* [Description of the task] Wherever a picture appears in the data below, omit it, and restate everything else word for word.

--*--

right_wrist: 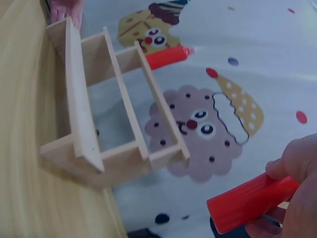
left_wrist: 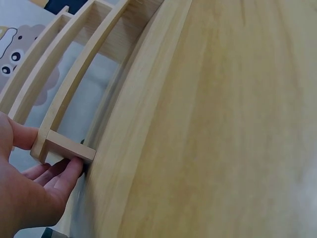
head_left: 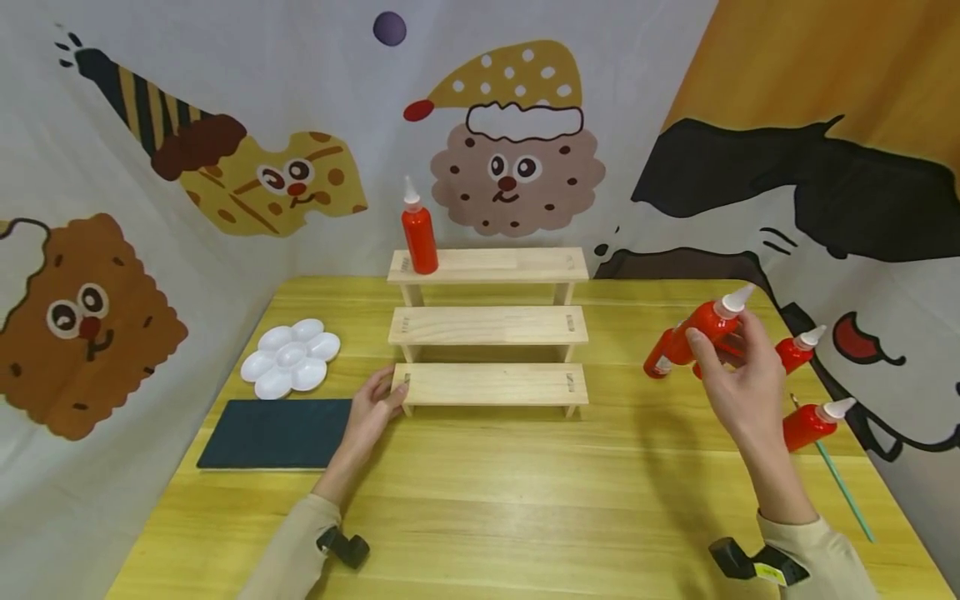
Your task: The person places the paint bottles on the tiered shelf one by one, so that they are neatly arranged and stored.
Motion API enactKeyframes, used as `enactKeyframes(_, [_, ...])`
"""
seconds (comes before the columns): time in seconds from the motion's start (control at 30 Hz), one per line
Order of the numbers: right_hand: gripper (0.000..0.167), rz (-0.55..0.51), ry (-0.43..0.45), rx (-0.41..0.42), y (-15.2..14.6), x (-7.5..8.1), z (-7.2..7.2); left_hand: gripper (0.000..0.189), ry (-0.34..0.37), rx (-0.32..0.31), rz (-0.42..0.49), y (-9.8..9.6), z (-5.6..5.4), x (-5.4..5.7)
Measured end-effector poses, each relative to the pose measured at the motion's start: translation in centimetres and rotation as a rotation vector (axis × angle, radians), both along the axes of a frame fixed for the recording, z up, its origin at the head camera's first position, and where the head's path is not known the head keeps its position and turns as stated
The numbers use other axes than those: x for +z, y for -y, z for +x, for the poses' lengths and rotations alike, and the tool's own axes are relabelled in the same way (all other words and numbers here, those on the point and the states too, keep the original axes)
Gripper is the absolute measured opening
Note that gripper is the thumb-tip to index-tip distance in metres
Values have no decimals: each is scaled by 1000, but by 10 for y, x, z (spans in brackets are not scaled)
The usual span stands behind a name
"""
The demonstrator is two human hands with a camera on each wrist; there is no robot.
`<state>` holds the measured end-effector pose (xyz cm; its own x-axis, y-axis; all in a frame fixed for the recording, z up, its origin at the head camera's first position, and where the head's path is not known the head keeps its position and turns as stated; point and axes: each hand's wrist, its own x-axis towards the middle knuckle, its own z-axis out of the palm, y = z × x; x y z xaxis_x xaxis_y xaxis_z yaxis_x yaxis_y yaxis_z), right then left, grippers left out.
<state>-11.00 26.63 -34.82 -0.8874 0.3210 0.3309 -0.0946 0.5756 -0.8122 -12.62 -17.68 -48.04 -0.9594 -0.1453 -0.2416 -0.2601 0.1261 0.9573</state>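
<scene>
A three-step light wooden stand [head_left: 491, 385] stands at the middle back of the table. My left hand [head_left: 369, 414] grips the left end of its lowest step; in the left wrist view, the thumb is by the board and the fingers [left_wrist: 69, 178] are at the end support. At the left end of the top step, a red squeeze bottle [head_left: 422, 242] with a white pointed nozzle stands upright. My right hand [head_left: 750, 387] holds another red squeeze bottle [right_wrist: 247, 203] in the air, right of the stand, tilted with its nozzle up and to the right.
More red bottles lie at the right, including one near the front [head_left: 808, 427] and one behind the hand [head_left: 795, 354]. Beside them is a thin green brush-like stick [head_left: 843, 492]. At left are a white flower-shaped palette [head_left: 288, 357] and a dark rectangular board [head_left: 273, 433].
</scene>
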Motion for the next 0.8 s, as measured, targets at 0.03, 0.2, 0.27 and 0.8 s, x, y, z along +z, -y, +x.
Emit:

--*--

* [Answer space]
right_wrist: 
left_wrist: 
head_left: 
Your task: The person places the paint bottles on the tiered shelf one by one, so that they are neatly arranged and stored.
Motion API enactKeyframes, used as `enactKeyframes(_, [_, ...])`
"""
seconds (comes before the columns): time in seconds from the motion's start (control at 30 Hz), one per line
Order of the numbers: right_hand: gripper (0.000..0.167), rz (-0.55..0.51), ry (-0.43..0.45), rx (-0.41..0.42), y (-15.2..14.6), x (-7.5..8.1), z (-7.2..7.2); left_hand: gripper (0.000..0.189), ry (-0.34..0.37), rx (-0.32..0.31), rz (-0.42..0.49), y (-9.8..9.6), z (-5.6..5.4), x (-5.4..5.7)
Measured end-effector poses, each relative to the pose measured at the motion's start: translation in centimetres and rotation as a rotation vector (axis × angle, radians), both along the axes of a frame fixed for the recording, z up, its origin at the head camera's first position, and where the head's path is not known the head keeps its position and turns as stated
The numbers use other axes than those: x for +z, y for -y, z for +x, for the poses' lengths and rotations alike, and the tool's own axes are relabelled in the same way (all other words and numbers here, those on the point and the states too, keep the original axes)
Gripper is the absolute measured opening
Note that gripper is the thumb-tip to index-tip distance in metres
Values have no decimals: each is scaled by 1000, but by 10 for y, x, z (spans in brackets are not scaled)
The usual span stands behind a name
"""
The demonstrator is two human hands with a camera on each wrist; there is no robot.
`<state>` holds the measured end-effector pose (xyz cm; its own x-axis, y-axis; all in a frame fixed for the recording, z up, its origin at the head camera's first position, and where the head's path is not known the head keeps its position and turns as stated; point and axes: each hand's wrist, its own x-axis towards the middle knuckle, its own z-axis out of the palm, y = z × x; x y z xaxis_x xaxis_y xaxis_z yaxis_x yaxis_y yaxis_z), right then left, grippers left out.
<state>-11.00 26.63 -34.82 -0.8874 0.3210 0.3309 -0.0946 0.5756 -0.8122 -12.62 -17.68 -48.04 -0.9594 -0.1453 -0.2416 -0.2601 0.1261 0.9573</state>
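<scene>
A three-step light wooden stand [head_left: 491, 385] stands at the middle back of the table. My left hand [head_left: 369, 414] grips the left end of its lowest step; in the left wrist view, the thumb is by the board and the fingers [left_wrist: 69, 178] are at the end support. At the left end of the top step, a red squeeze bottle [head_left: 422, 242] with a white pointed nozzle stands upright. My right hand [head_left: 750, 387] holds another red squeeze bottle [right_wrist: 247, 203] in the air, right of the stand, tilted with its nozzle up and to the right.
More red bottles lie at the right, including one near the front [head_left: 808, 427] and one behind the hand [head_left: 795, 354]. Beside them is a thin green brush-like stick [head_left: 843, 492]. At left are a white flower-shaped palette [head_left: 288, 357] and a dark rectangular board [head_left: 273, 433].
</scene>
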Motion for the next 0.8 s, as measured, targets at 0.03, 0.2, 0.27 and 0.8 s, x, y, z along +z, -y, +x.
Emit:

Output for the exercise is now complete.